Trump base’s faith holding almost year into presidency
SANDY HOOK, Ky. — The regulars amble in before dawn and claim their usual table, the one next to an old box television playing the news on mute.
Steven Whitt fires up the coffee pot and flips on the fluorescent sign in the window of the Frosty Freeze, his diner that looks about the same as it did when it opened a half-century ago.
People like it that way, he thinks. It reminds them of a time before the world seemed to stray, when coal was king and the values of the nation seemed the same as the values here, in God’s Country, in this small county isolated in the foothills of the Appalachian Mountains.
Elliott County, a blue-collar union stronghold, voted for the Democrat in each and every presidential election for its 147-year existence — until Donald Trump promised to wind back the clock.
“He was the hope we were all waiting on, the guy riding up on the white horse. There was a new energy about everybody here,” Whitt says. “I still see it.”

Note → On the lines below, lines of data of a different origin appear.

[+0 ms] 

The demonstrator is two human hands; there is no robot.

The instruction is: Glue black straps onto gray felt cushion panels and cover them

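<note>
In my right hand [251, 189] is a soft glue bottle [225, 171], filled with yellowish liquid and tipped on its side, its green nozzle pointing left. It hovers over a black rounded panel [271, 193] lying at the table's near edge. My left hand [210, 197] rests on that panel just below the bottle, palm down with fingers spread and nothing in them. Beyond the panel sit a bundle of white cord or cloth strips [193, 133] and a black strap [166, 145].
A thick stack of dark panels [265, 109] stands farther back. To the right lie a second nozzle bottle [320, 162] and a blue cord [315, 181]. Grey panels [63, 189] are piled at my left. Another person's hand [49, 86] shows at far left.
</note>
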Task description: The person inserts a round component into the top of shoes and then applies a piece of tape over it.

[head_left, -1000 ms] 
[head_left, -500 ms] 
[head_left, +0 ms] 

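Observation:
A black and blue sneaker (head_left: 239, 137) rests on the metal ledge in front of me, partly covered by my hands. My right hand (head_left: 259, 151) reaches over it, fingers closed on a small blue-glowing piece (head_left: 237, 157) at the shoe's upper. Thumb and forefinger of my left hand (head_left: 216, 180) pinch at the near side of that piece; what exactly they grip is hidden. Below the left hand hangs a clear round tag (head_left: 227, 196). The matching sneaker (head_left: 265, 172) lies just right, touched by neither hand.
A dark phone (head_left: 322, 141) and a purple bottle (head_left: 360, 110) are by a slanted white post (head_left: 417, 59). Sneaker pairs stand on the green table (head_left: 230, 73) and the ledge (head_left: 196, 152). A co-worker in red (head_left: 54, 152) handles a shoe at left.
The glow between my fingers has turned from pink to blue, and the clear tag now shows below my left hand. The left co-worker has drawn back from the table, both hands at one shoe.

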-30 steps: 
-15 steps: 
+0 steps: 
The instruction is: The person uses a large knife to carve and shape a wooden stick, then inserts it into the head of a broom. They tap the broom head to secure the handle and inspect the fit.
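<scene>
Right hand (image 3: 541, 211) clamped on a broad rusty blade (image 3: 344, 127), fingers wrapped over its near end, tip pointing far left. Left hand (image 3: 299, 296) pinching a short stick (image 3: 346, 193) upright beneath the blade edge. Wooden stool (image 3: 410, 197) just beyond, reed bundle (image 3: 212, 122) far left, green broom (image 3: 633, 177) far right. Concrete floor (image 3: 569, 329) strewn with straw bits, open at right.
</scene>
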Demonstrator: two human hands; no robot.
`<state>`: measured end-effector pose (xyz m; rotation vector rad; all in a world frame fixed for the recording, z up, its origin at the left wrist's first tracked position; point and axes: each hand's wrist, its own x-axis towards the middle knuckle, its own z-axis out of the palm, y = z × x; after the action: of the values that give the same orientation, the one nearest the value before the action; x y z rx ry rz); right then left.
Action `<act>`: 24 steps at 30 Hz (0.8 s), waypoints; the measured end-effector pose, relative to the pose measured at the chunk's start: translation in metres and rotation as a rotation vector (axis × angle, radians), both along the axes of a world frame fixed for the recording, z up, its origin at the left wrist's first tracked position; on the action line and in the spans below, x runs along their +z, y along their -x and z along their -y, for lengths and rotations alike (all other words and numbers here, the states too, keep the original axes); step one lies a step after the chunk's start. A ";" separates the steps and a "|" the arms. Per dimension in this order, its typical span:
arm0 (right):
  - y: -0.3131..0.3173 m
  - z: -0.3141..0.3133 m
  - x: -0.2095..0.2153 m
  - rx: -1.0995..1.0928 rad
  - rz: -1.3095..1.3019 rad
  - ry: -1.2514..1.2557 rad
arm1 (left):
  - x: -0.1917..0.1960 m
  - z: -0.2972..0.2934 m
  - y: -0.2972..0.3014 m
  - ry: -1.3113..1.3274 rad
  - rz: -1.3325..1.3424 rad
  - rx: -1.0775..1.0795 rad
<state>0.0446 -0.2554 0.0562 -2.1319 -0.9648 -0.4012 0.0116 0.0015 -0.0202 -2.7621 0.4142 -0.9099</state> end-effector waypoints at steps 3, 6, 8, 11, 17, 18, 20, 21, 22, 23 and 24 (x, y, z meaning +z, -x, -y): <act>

Despite the president’s dismal approval ratings and lethargic legislative achievements, he remains popular here, a region so battered by the collapse of coal it became the symbolic heart of Trump’s white working-class base.
The frenetic churn of the national news scrolls soundlessly across the bottom of the diner’s television screen, rarely registering. When it does, Trump doesn’t shoulder the blame — because the allegiance to him among supporters here is as emotional as it is economic. It means God, guns, patriotism. It means tearing down the political system that neglected them in favor of cities that feel a world away. On those counts, they believe Trump has delivered; he’s punching at all the people who let them down.
“One thing I hear in here a lot is that nobody’s gonna push him into a corner,” Whitt, 35, says. “He’s a fighter.”
He plops down at an empty table, drops a stack of mail onto his lap and begins flipping through the envelopes.
“Bill, bill, bill,” he reports to his wife, Chesla, who has arrived to relieve him at the restaurant they run together. He needs to run home and change out of his Frosty Freeze uniform, the first of several work ensembles he wears each day, and put on his second, a suit and tie. He also owns a local funeral home and he’s the county coroner, elected as a Democrat.
Whitt and his wife, like many people here, cobble together a living with a couple jobs each because there aren’t many options better than minimum wage. Outside of town, roads wind past rolling farms that used to grow tobacco before that industry crumbled too, then up into the hills of Appalachia.
Whitt supported Trump because of his stand on issues like guns and religion, and also his promise to revive the workingclass economy. A third of people in Elliott County live in poverty. Just 9 percent of adults have a college degree. Once, they made up for that with backbreaking labor in neighboring counties or states, but those jobs are harder to find.
Whitt doesn’t blame Trump for failures like Republicans’ inability to repeal the Affordable Care Act. He blames the “brick wall” in Washington, all the politicians who have left places like this behind. And he and his neighbors cheer Trump for moves like scrapping regulations designed to curb carbon emissions, which they condemn for leading to mining’s decline.
Coal jobs have ticked up slightly since Trump took office, but industry analysts dismiss Trump’s pledges to resuscitate the industry as pie in the sky. Coal has been on the decline for decades for reasons outside of regulation: cheaper natural gas, mechanization, thinning Appalachian seams.
Still, retired pipefitter Wes Lewis thinks the mines will soon roar back to life, and if they don’t, he believes they would have if Democrats and Republicans and the media — all “crooked as a barrel of fishhooks” — had gotten out of the way. Likewise, if there isn’t a wall built on the Mexico border, it won’t be because Trump didn’t try, he says.
“He’s already done enough to get my vote again, without a doubt,” he says.
Others find Trump’s promises dangerous.
Gwenda Johnson, retired after nearly 40 years in community development, says it’s time to acknowledge that coal will never be what it was, no matter what Trump pledges.
“I fear that when they finally realize that Donald Trump is not the savior they thought he was — if they ever come to that realization — the morale in these rural areas will be so low that they will not ever put faith in anyone again,” she says.
But Lewis is sticking by him because he feels like he has no other choice.
“Here’s the big thing,” he says, “if Trump lies to us, it won’t be anything different than what the rest of them always did.”
“[President Donald Trump] was the hope we were all waiting on, the guy riding up on the white horse. There was a new energy about everybody here. I still see it.”